Tuesday, July 2, 2013

Commmunication, Intimacy and Outside Advice

 


Will Smith and Jada Pinkett-Smith are undeniably one of the most successful couples in Hollywood, and I do not just mean in terms of their bank accounts, I mean in terms of intimate collateral within their relationship, and within their family. They are close, grounded in themselves and in each other, and their children...are children, and are happy and secure outside of their own personal successes.

I have long been impressed with Will and Jada's commitment to each other. I remember them many years ago appearing on Oprah. She asked what it takes for a strong relationship, and how in the face of having high-profile careers, they seemed to grow closer and more committed. Will's answer was astounding, and I wish more men would have taken it to heart. Funnily enough, Will's message fits so tightly into the philosophy of a TTWD relationship.

Will said:

I think a lot of people think that when you have money, that everything gets really easy, Hell Naw! Jada and I have been together for 17 years. If you look at it like a sports record, we are probably like 15 and 2. When we got started, we both truly connected on wanting to be better. That’s where it all started. There were other people that we were dating and other people that we were attracted to, but there was a commitment to constantly be better that was what we connected on. Our whole world and relationship was that, “Hey, I know that I may not be all of that today but what I’m not going to do is lay around and not keep working to be better to deserve you.”



Jada has made me a better person than anyone on earth could have every done. There is nobody on Earth at this point that in my life and in my career with the successes and the things that I’ve done, there is nobody on Earth that I would still try to be better for. [...] Jada is a beast. Just her passion,  power, and relentless unwillingness to let me lay down at night when I’ve only done 92 percent of what I was supposed to do that day, holds me to a higher standard.
 


He says that we don't stop working when we 'catch' the other person. That that is when we work harder every single day to let that person know how important they are in your world. That we have to do things, give things even when we're tired to let that person know they are the most important thing in the world to us.
Jada is no slouch in the advice department. I follow her on Facebook and the lady gives some very sage advice. An article she had caught my eye, and I thought it was pertinent here.

You will occasionally see Ward and myself bring a personal issue here. You will never see us bring it here before we have worked through it never, ever before we are right with each other. When we do share personal things, it is with the hope that it can help someone else through a situation. But we have to be careful with this neighborhood we have here. Yes we talk to our friends when we are challenged, but should you not talk to your best friend first? Especially if you have a problem with them?

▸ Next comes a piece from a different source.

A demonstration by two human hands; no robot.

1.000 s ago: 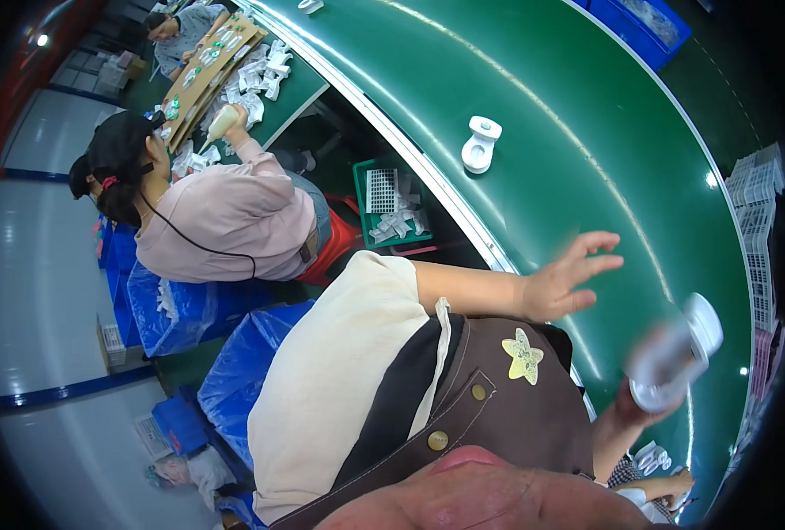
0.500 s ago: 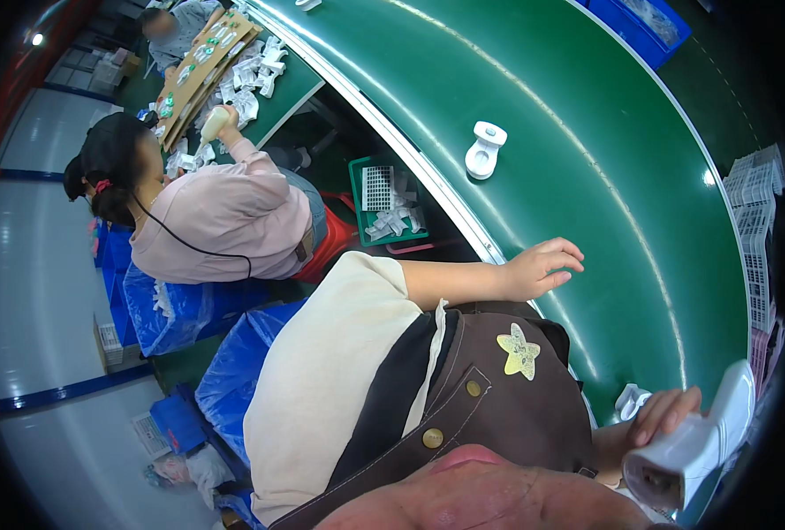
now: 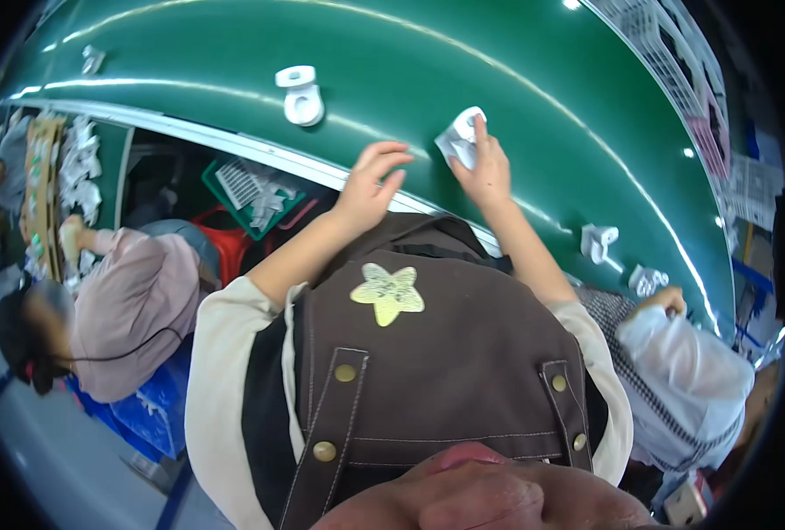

Ward is my best friend. If there is something that goes on between us, forgive me, this is not the place for that quandary. He is my leader. He is my guide. He is the one to help me to the other side of any issue. I wonder when I see people bring things here if they have done the hard work with their spouse first. I'm not saying it's not okay to use this forum that we have been gifted for processing, but the hard work is not to be done with our friends here, it's to be done with our partners. I simply cannot say it more eloquently than Jada:


“It is dangerous,” she explains to the magazine about sharing relationship issues with pals. “Intimacy is a very complicated thing. There is nothing I could ever say to anyone that would give them a clear understanding of what happens between us – so why get anyone involved?”


Instead, Jada discusses everything with Will.

“[Will and I] work all that out with each other; that’s part of being in an intimate relationship. If you are giving your life to someone and this is the only person you deeply love, then you should be able to come to that person with anything. There shouldn’t be a person I need to talk to outside of him. And I don’t want my friends, who have a great affinity for both of us, to feel like they have to take sides.”